§ **Required work**:
Could you write out the data that follows, exactly and in full?

===

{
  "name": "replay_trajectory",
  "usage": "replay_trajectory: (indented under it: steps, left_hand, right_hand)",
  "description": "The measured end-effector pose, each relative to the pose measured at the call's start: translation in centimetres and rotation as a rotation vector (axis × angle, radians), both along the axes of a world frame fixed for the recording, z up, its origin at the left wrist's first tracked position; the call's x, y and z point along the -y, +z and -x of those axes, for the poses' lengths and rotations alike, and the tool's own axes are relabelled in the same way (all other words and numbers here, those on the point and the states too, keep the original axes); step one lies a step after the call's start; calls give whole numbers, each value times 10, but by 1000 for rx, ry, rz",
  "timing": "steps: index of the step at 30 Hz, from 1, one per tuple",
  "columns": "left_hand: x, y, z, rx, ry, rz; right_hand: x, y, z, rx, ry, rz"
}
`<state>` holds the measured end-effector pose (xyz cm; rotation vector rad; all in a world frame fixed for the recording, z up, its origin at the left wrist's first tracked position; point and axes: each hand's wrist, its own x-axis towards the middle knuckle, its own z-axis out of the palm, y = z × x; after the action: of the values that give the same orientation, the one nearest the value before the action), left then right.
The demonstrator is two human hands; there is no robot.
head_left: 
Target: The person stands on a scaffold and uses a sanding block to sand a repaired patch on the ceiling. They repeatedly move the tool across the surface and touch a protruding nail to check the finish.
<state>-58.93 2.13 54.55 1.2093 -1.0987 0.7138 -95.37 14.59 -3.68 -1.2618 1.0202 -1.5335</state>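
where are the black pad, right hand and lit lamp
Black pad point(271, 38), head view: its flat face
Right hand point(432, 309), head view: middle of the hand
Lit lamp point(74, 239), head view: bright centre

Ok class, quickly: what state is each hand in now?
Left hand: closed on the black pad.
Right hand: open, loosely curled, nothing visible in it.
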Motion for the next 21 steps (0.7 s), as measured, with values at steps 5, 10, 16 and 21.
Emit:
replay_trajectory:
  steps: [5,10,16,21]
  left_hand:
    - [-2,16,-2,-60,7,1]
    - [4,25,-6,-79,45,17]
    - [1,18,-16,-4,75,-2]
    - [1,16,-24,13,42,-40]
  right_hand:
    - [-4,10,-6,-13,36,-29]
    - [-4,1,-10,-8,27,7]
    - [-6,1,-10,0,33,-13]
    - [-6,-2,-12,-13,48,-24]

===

§ **Solution for this task**:
{
  "name": "replay_trajectory",
  "usage": "replay_trajectory: (indented under it: steps, left_hand, right_hand)",
  "description": "The measured end-effector pose, each relative to the pose measured at the call's start: translation in centimetres and rotation as a rotation vector (axis × angle, radians), both along the axes of a world frame fixed for the recording, z up, its origin at the left wrist's first tracked position; the call's x, y and z point along the -y, +z and -x of those axes, for the poses' lengths and rotations alike, and the tool's own axes are relabelled in the same way (all other words and numbers here, those on the point and the states too, keep the original axes); step one lies a step after the call's start; calls give whole numbers, each value times 10, but by 1000 for rx, ry, rz",
  "timing": "steps: index of the step at 30 Hz, from 1, one per tuple",
  "columns": "left_hand: x, y, z, rx, ry, rz; right_hand: x, y, z, rx, ry, rz"
}
`<state>` holds the measured end-effector pose (xyz cm; rotation vector rad; all in a world frame fixed for the recording, z up, its origin at the left wrist's first tracked position; point and axes: each hand's wrist, its own x-axis towards the middle knuckle, its own z-axis out of the palm, y = z × x; after the action: of the values that give the same orientation, the one nearest the value before the action), left then right.
The demonstrator is two human hands; there is no robot.
head_left: 
Target: The person stands on a scaffold and uses a sanding block to sand a repaired patch on the ceiling. They repeatedly move the tool across the surface and touch a protruding nail to check the finish.
<state>-58.93 2.13 54.55 1.2093 -1.0987 0.7138 -95.37 14.59 -3.68 -1.2618 1.0202 -1.5335</state>
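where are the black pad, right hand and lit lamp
Black pad point(271, 38), head view: its flat face
Right hand point(432, 309), head view: middle of the hand
Lit lamp point(74, 239), head view: bright centre

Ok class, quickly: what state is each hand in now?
Left hand: closed on the black pad.
Right hand: open, loosely curled, nothing visible in it.
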Motion for the next 21 steps (0.7 s), as measured, with values at steps 5, 10, 16 and 21.
Emit:
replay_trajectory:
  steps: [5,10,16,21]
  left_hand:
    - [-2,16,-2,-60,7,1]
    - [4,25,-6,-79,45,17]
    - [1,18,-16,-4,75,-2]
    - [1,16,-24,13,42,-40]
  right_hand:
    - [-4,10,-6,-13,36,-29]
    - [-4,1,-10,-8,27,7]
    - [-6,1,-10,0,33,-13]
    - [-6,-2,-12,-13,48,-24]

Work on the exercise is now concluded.